Why do people like Dreher avoid the study of economics? Why do they refuse to engage the topic? Maybe it seems too technical. Maybe he thinks it is something one should study in school and it’s too late after.
But there might be a more subliminal reason: he might vaguely know that economic theory imposes limits on the human imagination. It claims that there are hard realities in this world and explains that there are tradeoffs. You can’t always get what you want. Social structure is not just a product of the dreams we dream.
For example, you can’t take steps toward reducing the division of labor in the world and expect people not to be impoverished as a result. Economics imposes a grueling intellectual responsibility that makes writers accountable for what they say. If you want to make a living as a provocateur, economics is best avoided.

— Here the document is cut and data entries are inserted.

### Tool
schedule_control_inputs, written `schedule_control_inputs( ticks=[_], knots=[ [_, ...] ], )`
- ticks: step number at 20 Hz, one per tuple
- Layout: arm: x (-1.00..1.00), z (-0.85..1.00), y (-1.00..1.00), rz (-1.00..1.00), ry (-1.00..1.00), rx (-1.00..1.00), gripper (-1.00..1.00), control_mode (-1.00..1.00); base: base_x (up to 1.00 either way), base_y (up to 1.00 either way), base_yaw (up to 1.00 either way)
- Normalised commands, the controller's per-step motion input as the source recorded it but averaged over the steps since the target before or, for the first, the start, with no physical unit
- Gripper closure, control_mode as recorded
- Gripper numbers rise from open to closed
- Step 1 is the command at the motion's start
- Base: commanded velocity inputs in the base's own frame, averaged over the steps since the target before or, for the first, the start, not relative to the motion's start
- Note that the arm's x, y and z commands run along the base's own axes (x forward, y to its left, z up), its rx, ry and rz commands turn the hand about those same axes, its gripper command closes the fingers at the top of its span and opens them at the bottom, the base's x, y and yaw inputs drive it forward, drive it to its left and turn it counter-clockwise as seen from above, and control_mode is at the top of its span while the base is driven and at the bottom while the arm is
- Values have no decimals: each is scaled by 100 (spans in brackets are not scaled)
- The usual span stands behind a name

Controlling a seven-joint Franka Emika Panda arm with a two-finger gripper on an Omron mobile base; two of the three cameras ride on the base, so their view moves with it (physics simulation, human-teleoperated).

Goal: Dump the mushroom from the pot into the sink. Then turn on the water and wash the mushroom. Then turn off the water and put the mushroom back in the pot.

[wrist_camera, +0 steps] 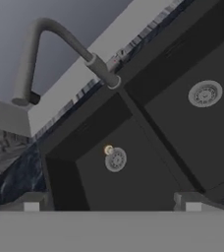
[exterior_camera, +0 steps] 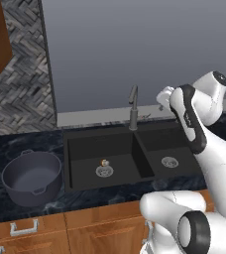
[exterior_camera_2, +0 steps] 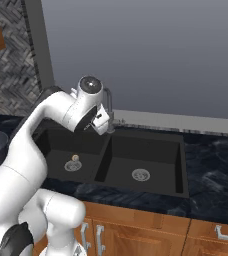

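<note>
The mushroom (exterior_camera: 104, 162) lies in the wider basin of the sink (exterior_camera: 80, 144), just beside the round drain (exterior_camera: 104, 171) on its far side. It is too small for me to tell which way its cap points or how its long axis runs. The pot (exterior_camera: 32, 177) stands upright on the dark tabletop (exterior_camera: 16, 144) left of the sink, its mouth facing up and its two loop handles at front and back. My arm reaches up and bends over the sink's right part, with my pincer (exterior_camera: 162, 96) held high near the back wall, right of the faucet (exterior_camera: 133, 106). My pincer (wrist_camera: 112, 206) is spread wide and grasps nothing; it looks down at both basins and the faucet's curved spout.
</note>
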Motion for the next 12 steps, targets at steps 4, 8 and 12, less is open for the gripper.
schedule_control_inputs(
  ticks=[4, 8, 12],
  knots=[
    [-1, 0, 0, -1, 26, -5, -100, -100, 0, 0, 0],
    [-18, -2, 3, 0, 8, -6, -100, -100, 0, 0, 0],
    [-34, -14, 19, 0, 0, -8, -100, -100, 0, 0, 0]
  ],
)
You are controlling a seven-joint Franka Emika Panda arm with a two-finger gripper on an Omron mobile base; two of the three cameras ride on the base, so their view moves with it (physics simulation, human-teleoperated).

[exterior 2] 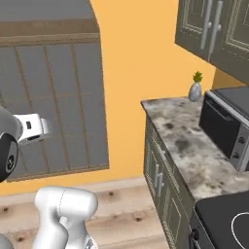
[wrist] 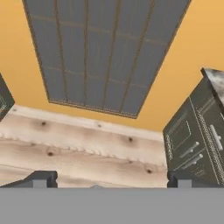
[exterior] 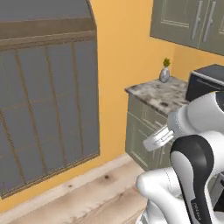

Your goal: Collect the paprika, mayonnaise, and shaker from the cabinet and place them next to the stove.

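Currently my claw (wrist: pixel 109 179) stands spread wide, holding nothing; the cabinet (exterior 2: pixel 214 29) doors at far right look closed, nothing beside the stove (exterior 2: pixel 228 221).

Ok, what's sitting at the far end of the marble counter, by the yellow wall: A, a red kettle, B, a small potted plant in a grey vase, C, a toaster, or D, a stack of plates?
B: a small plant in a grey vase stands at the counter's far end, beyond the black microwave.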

And yet, as Rothbard famously wrote:
“It is no crime to be ignorant of economics, which is, after all, a specialized discipline and one that most people consider to be a ‘dismal science.’ But it is totally irresponsible to have a loud and vociferous opinion on economic subjects while remaining in this state of ignorance.”
By the way, the book is available on Amazon, that big business that uses the most modern technology, and is responsible for the uses of vast amounts of gas and energy to deliver his book all over the world — all so people can read about the dangers of big business, technology, and overuse of energy, and so he can convert the masses to consume less of what he doesn’t like and more of what he does like.